2. “At any time before final judgment, the judge, in his discretion, upon payment of costs, may allow the default to be opened for providential cause preventing the filing of a plea, or for excusable neglect, or where the judge, from all the facts, shall determine that a proper case has been made for the default to be opened, on terms to be fixed by the court. In order to allow the default to be thus opened, the showing shall be made under oath, shall set up a meritorious defense, shall offer to plead instanter, and announce ready to proceed with the trial.” Code § 110-404 as amended by Ga. L. 1946, pp. 761, 778.

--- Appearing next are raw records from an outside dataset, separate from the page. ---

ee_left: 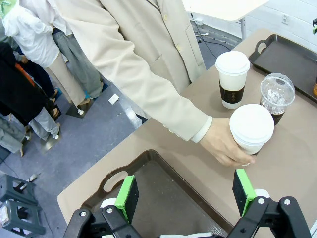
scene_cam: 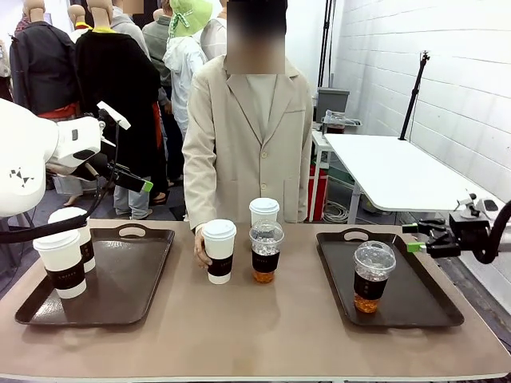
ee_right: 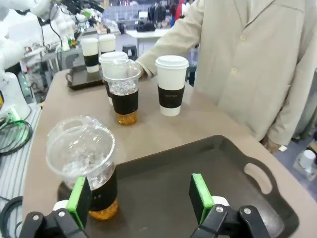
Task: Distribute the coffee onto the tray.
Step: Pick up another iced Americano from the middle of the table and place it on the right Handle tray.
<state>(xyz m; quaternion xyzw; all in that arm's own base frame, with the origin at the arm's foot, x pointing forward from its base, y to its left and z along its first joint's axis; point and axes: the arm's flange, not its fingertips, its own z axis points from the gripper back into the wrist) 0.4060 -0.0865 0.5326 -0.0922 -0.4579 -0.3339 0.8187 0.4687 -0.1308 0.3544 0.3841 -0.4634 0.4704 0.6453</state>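
Note:
Two white lidded paper cups with dark sleeves (scene_cam: 62, 263) (scene_cam: 77, 231) stand on the left tray (scene_cam: 128, 279). At mid-table a person's hand (ee_left: 223, 144) grips a third white cup (scene_cam: 218, 251) (ee_left: 251, 128). Beside it are a clear dome-lidded cup of amber drink (scene_cam: 266, 253) (ee_right: 122, 91) and, behind, another white cup (scene_cam: 264, 213) (ee_right: 172, 84). A second clear cup (scene_cam: 373, 275) (ee_right: 84, 163) stands on the right tray (scene_cam: 415, 295) (ee_right: 198, 163). My left gripper (scene_cam: 136, 182) (ee_left: 185, 193) hangs open high above the left tray. My right gripper (scene_cam: 411, 238) (ee_right: 140, 198) is open and empty at the right tray's outer edge.
The person in a beige coat stands at the far side, one arm reaching over the tan table (scene_cam: 263, 327). A white table (scene_cam: 399, 171) stands at the back right. Bare tray floor lies right of the clear cup on the right tray.

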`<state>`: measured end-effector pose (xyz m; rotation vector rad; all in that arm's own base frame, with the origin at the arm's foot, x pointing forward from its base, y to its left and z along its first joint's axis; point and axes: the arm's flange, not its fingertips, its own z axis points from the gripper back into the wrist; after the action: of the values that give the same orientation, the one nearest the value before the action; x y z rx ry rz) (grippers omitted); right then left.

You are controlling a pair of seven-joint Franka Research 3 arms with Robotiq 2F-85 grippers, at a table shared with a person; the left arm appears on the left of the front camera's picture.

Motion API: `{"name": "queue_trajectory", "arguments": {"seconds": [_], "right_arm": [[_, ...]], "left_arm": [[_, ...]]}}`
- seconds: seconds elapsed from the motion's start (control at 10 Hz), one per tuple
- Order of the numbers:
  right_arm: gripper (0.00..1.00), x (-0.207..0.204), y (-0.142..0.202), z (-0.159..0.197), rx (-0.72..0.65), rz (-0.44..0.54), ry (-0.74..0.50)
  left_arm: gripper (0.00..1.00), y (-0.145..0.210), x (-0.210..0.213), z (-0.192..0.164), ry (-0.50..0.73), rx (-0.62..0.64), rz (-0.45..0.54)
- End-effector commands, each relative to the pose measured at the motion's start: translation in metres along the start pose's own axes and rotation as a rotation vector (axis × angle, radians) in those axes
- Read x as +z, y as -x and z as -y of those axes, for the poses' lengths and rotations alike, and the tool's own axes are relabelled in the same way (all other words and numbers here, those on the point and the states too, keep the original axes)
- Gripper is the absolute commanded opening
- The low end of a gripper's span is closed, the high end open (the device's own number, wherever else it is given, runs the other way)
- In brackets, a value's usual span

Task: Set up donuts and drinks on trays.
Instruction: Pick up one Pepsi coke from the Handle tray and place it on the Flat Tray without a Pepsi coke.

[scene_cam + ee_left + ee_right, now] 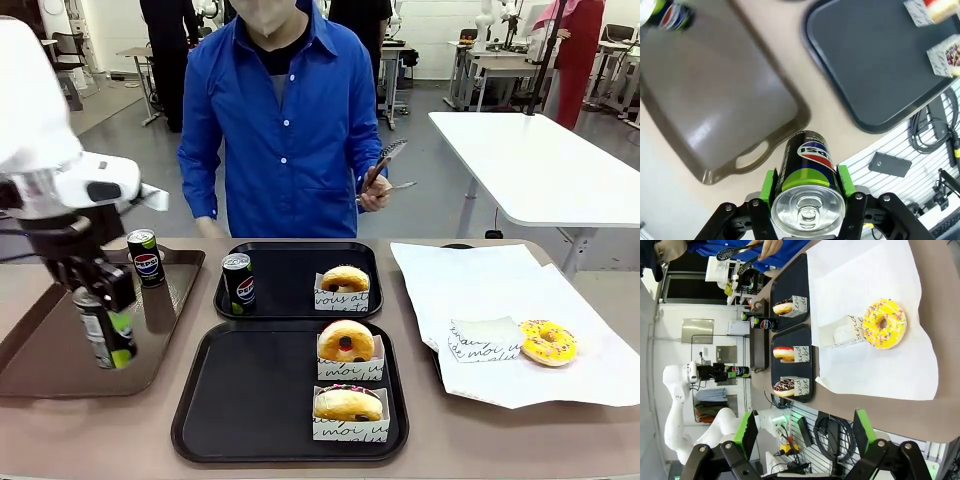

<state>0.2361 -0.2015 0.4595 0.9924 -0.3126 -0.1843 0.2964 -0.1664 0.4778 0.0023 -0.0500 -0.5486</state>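
Status of setup: partly done. Far black tray (pixel 290 300) carries one can (pixel 238 283) at its left edge and one glazed donut (pixel 345 279) in a paper sleeve at its right, so it looks complete. Near black tray (pixel 250 400) has two sleeved donuts, one with a dark centre (pixel 346 342) and one nearer the robot (pixel 346 404), both along its right side. It has no drink, and its left half is bare. Left gripper (pixel 809 192) is clamped on a second can (pixel 106 338), green pads on either side of the body, silver top toward the wrist. The can hangs slightly tilted above the brown tray (pixel 40 360), apparently clear of it. A third can (pixel 146 257) stands upright at the far end of that tray. Right gripper (pixel 805 440) is spread wide and empty. On the white paper (pixel 470 290) a yellow iced donut (pixel 547 342) lies unsleeved, just beside an empty sleeve (pixel 483 338). The person holds tongs (pixel 385 165) above the table. Remaining, by my reading: place the held can on the near tray, and the yellow donut may yet need sleeving.
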Motion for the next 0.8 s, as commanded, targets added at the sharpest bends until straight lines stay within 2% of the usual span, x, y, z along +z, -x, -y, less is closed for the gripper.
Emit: {"name": "queue_trajectory", "arguments": {"seconds": [0.0,0.2,0.7], "right_arm": [[1.00,-0.001,0.002,0.001,0.000,-0.002,0.000],[1.00,-0.001,0.002,0.001,0.000,-0.002,0.000],[1.00,-0.001,0.002,0.001,0.000,-0.002,0.000]], "left_arm": [[0.58,-0.015,-0.007,0.037,-0.021,-0.046,0.025],[0.58,-0.032,-0.011,0.072,-0.050,-0.094,0.058],[0.58,-0.074,-0.037,0.117,0.020,-0.182,0.088]]}}
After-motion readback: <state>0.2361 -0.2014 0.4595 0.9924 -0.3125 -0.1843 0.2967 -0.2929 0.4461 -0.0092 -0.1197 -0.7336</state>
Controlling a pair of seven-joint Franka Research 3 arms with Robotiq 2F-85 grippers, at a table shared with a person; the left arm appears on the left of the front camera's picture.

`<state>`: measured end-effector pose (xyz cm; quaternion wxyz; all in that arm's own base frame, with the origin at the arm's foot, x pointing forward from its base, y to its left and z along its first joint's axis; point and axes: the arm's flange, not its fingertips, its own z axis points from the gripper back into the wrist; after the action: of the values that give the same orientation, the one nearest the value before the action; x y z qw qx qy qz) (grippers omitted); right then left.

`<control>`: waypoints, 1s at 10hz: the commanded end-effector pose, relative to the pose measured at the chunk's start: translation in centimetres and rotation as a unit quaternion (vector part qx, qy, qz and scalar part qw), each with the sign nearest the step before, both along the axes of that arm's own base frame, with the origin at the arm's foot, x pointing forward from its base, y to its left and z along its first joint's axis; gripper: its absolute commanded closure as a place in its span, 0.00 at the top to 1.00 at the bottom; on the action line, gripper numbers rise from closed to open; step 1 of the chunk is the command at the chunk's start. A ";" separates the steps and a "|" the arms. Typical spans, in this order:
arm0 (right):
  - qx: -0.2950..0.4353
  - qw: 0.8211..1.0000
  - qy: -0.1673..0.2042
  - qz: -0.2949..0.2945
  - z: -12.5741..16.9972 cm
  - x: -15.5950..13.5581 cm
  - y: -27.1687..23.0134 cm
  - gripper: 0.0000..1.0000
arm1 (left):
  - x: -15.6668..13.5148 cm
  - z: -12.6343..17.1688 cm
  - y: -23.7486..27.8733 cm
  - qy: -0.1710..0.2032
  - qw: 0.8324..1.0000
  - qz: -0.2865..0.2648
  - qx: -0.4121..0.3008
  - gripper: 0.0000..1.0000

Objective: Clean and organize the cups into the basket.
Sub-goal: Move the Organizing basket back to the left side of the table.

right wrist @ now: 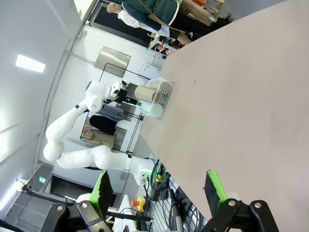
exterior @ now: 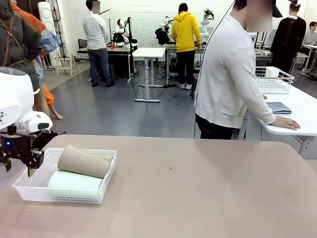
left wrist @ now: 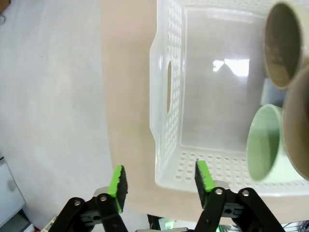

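One basket [exterior: 34,187] sitting on table [exterior: 198,198]; holding three cups: two tan-brown cups [left wrist: 282,43], one mint cup [left wrist: 263,145]. Two grippers showing.

Front and wrist views, shared basket [exterior: 29,188]

basket [exterior: 34,191]: white plastic, lattice-pierced sides, faintly glossy floor
tan cup [exterior: 84,161]: matt, smooth
mint cup [exterior: 74,180]: matt, smooth, pale
table [exterior: 198,198]: smooth, dull beige top
left gripper [left wrist: 159,186]: black hard fingers, green pads [left wrist: 203,175] that look rubbery
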<state>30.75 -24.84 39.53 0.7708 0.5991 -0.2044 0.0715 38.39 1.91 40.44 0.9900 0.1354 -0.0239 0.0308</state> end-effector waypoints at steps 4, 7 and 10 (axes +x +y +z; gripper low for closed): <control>-0.001 1.000 -0.004 -0.001 -0.1 0.0 0.1 1.00 | -3.6 9.9 -4.5 -0.034 0.998 0.052 0.005 1.00; -0.001 1.000 -0.004 -0.001 -0.1 0.0 0.1 1.00 | -3.9 10.5 -5.3 -0.037 0.997 0.068 -0.004 1.00; -0.001 1.000 -0.004 -0.001 -0.1 0.0 0.1 1.00 | -4.2 10.9 -5.3 -0.035 0.998 0.060 -0.002 1.00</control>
<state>30.76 -24.83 39.53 0.7708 0.5991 -0.2044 0.0716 34.59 -4.91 49.96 0.9843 0.1208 -0.0430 0.1211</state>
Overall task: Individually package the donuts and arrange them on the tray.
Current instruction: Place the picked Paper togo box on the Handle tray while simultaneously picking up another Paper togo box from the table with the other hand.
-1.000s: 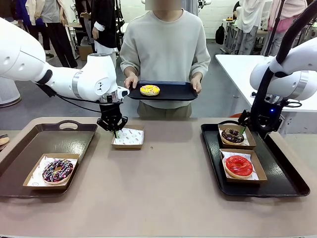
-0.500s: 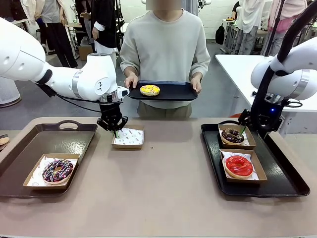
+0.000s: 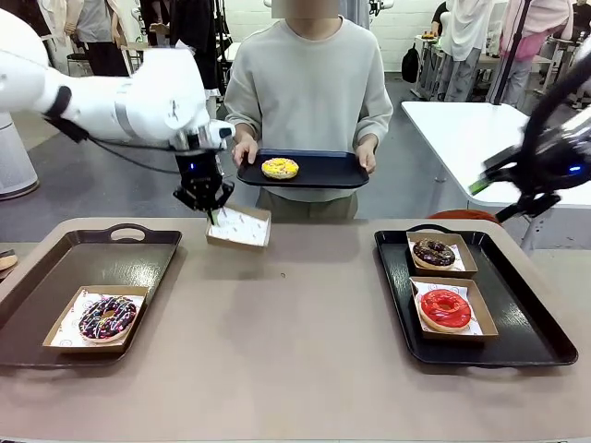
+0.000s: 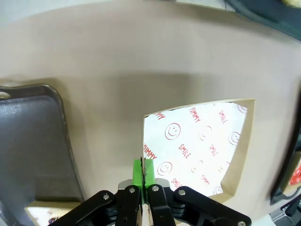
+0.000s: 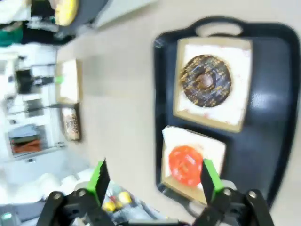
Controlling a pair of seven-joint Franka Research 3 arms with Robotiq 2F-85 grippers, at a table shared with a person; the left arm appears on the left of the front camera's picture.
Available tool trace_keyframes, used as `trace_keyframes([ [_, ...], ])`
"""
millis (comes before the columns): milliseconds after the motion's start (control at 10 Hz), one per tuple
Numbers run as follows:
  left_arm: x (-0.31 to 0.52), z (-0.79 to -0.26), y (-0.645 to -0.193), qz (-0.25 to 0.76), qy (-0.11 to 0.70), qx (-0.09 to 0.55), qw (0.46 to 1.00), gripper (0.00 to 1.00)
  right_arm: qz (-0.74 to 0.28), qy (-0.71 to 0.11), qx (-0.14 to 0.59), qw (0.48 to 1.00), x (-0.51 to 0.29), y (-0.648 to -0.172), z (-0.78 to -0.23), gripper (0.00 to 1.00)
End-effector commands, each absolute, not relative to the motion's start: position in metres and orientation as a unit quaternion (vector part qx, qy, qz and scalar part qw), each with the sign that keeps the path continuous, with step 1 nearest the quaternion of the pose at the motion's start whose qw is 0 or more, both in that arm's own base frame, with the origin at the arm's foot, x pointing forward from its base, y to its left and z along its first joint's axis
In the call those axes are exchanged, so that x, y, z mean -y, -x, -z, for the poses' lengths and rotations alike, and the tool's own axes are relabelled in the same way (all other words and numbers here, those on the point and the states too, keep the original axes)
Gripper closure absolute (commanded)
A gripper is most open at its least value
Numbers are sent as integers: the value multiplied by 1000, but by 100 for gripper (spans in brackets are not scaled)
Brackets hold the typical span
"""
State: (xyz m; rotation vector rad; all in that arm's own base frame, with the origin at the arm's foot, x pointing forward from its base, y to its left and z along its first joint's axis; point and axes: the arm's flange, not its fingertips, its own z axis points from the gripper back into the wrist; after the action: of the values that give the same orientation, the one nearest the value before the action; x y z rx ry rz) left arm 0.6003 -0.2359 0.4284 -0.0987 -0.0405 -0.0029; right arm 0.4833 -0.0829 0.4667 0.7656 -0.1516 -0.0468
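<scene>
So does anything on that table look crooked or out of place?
Yes: the empty paper box hangs tilted above the table, pinched at one edge by the left tool. The three boxed donuts sit neatly in their trays; nothing looks spilled.

bright, even overhead room light in the front view; soft, short shadows under the trays [image 3: 517,355] and paper boxes on the worktop [image 3: 295,369]. mild glare on the glossy red donut [image 3: 446,307] and along the black tray rims. sharp focus across most of the front view, with slight motion smear on the right arm at the picture's edge. left wrist view softly blurred, strongest toward the top, with wide-angle bending of the worktop edge and a broad diffuse shadow band across the surface. right wrist view heavily motion-blurred throughout, donuts and tray [image 5: 268,94] smeared, background washed out and bright at the left.
</scene>
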Motion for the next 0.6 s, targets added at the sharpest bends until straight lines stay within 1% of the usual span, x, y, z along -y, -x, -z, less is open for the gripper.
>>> trace_keyframes([
  [0, 237, -456, -607, 11, 53, 23, 998, 100, 39, -456, 89, 885, 143, -459, -462, 0],
  [200, 246, -479, -613, 14, 39, 27, 999, 100, 54, -522, 115, 844, 195, -425, -453, 0],
  [500, 258, -499, -629, 12, 16, 28, 999, 100, 80, -568, 140, 807, 245, -376, -425, 0],
])
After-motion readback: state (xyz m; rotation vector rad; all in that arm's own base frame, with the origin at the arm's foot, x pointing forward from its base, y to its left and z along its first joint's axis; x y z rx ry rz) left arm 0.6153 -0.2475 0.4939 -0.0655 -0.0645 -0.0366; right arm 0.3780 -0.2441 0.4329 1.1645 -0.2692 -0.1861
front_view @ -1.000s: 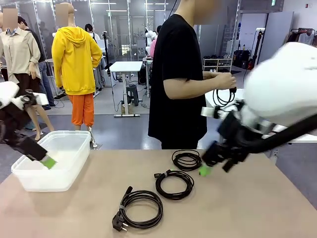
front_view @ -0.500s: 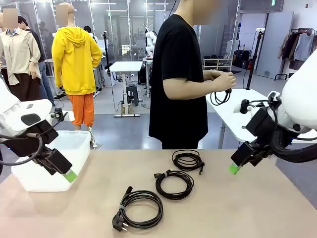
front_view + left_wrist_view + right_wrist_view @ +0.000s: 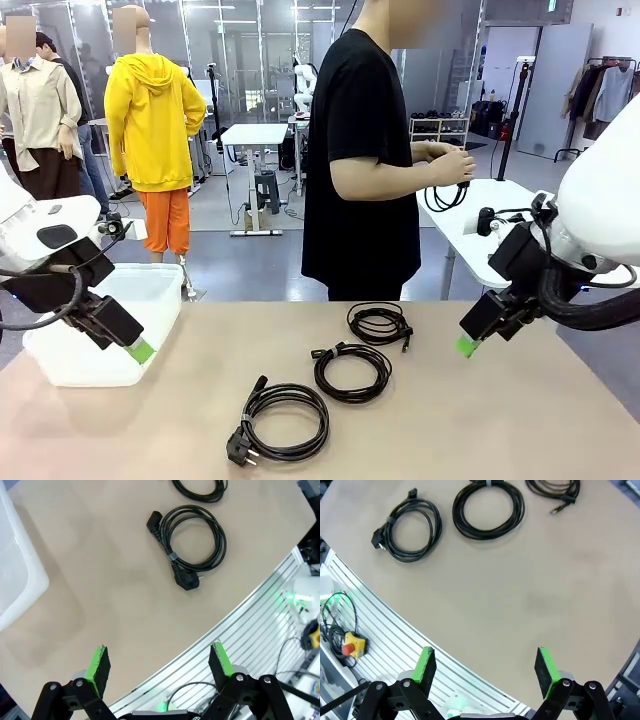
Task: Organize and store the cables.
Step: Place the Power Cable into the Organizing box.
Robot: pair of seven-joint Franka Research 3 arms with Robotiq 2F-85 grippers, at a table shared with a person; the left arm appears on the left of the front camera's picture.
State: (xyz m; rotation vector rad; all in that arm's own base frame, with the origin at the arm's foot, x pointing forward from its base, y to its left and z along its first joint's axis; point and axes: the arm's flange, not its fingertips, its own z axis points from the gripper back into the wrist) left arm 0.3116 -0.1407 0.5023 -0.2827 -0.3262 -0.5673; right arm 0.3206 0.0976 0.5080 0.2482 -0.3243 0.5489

3. “While the Code, § 110-404, as amended, gives to the trial judge a broad discretion in setting aside a default judgment, this does not mean that he may act arbitrarily but that he must exercise a sound and legal discretion. He may not open a default capriciously or for fanciful or insufficient reasons.” Davison-Paxon Co. v. Burkart, 92 Ga. App. 80, 83
(88 S.E.2d 39).

4. Code § 110-404, supra, however, has no application to the motion here to set aside a final judgment rendered after default (Mathews Co. v. Bishop, 106 Ga. 564 (1) (32 S.E. 631); Graham v. Niagara Fire Ins. Co., 106 Ga. 840, 845
(32 S.E. 579); Adams v. Overland-Madison Co., 27 Ga. App. 531 (2) (109 S.E. 413)); neither does it impair “the plenary control of the court over orders and judgments during the term at which they are rendered. This inherent power of the court extends to all orders and judgments save those which are founded upon verdicts.” East Side Lumber c. Co. v. Barfield, 193 Ga. 273, 277 (18 S.E.2d 492).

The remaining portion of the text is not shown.